Introduction
This guide aims to provide details of all the Aggregation Operators available in Data Manager, the situations under which they can be used, and what they are for. For a broader treatment of Aggregation mode as a whole, see this guide.
The Operators available to you will depend on both the input column and the output column - while a regular mapping requires the two to match, Aggregation sometimes converts the values into a new column-type. Thus, depending on your target column and the selected source, you will be shown only the Operators that make that match possible.

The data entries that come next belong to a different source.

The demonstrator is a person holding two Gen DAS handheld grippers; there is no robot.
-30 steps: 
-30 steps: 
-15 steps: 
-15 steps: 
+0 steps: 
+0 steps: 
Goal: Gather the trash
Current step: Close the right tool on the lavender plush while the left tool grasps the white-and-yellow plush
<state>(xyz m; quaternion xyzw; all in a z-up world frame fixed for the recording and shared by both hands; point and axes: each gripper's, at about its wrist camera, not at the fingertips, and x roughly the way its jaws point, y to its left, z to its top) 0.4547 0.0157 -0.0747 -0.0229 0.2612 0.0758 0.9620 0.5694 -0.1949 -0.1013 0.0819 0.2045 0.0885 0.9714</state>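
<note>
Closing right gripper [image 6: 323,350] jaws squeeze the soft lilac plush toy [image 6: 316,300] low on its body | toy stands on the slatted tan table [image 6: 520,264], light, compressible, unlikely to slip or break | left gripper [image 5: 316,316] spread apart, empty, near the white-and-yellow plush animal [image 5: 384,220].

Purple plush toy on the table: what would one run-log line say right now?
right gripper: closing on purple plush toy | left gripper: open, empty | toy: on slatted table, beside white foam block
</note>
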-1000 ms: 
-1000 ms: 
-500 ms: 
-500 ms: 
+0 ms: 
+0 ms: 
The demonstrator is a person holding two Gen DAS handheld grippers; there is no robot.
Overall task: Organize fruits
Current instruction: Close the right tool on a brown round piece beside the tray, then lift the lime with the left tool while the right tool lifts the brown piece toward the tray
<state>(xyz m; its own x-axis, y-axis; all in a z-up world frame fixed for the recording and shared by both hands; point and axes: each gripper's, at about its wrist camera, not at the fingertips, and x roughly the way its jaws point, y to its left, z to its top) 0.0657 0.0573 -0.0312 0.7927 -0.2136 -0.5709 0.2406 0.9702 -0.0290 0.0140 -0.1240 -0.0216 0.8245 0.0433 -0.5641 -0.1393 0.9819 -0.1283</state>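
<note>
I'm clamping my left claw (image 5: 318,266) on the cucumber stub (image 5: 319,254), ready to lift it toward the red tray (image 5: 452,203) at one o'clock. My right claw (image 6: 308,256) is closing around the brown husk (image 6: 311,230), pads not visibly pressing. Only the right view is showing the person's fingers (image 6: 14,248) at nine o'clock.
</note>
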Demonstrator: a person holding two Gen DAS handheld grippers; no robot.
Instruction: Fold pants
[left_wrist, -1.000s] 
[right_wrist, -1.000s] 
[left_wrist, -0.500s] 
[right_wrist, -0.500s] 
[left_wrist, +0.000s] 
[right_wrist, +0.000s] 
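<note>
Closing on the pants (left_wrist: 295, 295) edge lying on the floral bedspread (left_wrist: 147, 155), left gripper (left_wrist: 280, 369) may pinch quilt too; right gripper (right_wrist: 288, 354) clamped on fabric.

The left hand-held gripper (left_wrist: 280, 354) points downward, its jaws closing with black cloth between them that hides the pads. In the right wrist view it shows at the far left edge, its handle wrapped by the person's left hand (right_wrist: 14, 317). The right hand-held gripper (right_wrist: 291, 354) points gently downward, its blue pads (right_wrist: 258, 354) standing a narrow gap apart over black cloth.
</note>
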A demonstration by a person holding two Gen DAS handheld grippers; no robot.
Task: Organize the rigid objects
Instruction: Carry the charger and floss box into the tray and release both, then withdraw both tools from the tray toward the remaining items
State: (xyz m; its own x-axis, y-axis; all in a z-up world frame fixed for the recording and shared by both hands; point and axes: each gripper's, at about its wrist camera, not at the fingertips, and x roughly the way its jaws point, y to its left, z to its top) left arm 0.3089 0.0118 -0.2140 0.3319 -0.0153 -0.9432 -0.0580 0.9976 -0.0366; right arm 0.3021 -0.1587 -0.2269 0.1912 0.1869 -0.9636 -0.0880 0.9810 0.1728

If no match is possible, the Aggregation Operator drop-down will read 'Column type not supported!' Perhaps the Convert & Transform features can help with that...
Operators
Count
Available for all Input Types. Requires Integer Output Type. This Aggregation discards the actual values of the columns, and instead simply count the total number of lines. Possible uses includes turning a list of distinct items into a quantity.
Distinct Count
Available for all Input Types. Requires Integer Output Type. Similar to Count, but it only counts unique values, ignoring any identical lines in the aggregated table. Can be used to, for example, count the number of unique items in a list of purchases.
Average
Available for Decimal Input and Output Type only. Averages the values in the selected columns. In the case of the Integer Type, the result will be rounded to the closest whole number. Uses include finding the average unit-price from the items in an order.
Sum
Available for Integer or Decimal Input Types. Outputs same Type. Adds up the values in the selected columns. Likely one of the most commonly-used forms of Aggregation, especially for Decimal-type data. Commonly used for adding up the total value of an order.
Max
Available for Integer or Decimal Input Types. Outputs same Type. Takes the highest available value for the line. Applied to a subtotal, it can be used to check what the highest-priced item in the purchase is, for example.
Min
Available for Integer or Decimal Input Types. Outputs same Type. Takes the lowest available value for the line. Similar to Max, it is often used on subtotals, though in this case to check what the lowest-cost item in the purchase is.
Latest
Available for DateTime Input and Output Type only. Similar to the Max Operator, it takes the highest available DateTime value for the line. Can be used for order-line timestamps, effectively erasing unimportant distinctions that might otherwise arise from the order-lines being one or two seconds apart.
Earliest
Available for DateTime Input and Output Type only. Similar to the Min Operator, it takes the lowest available DateTime value for the line. Has a similar application as Latest - the difference is rather situational.
Distinct List
Available for String or ENUM Input Type. Only outputs String Type. This aggregation simple combines the presented values into a single field without altering them in any way. Handy for product-numbers, names, ID's, etc.
First Occurrence
Available for String or ENUM Input Type. Outputs same Type. This condenses the entire column into a single line, which will contain the first value of the column. Mostly used to convert a set of order-lines into a single-line Header, generally aggregating by timestamp.
Last Occurrence
Available for String or ENUM Input Type. Outputs same Type. This condenses the entire column into a single line, which will contain the last value of the column. It is used in largely the same fashion as First Occurrence.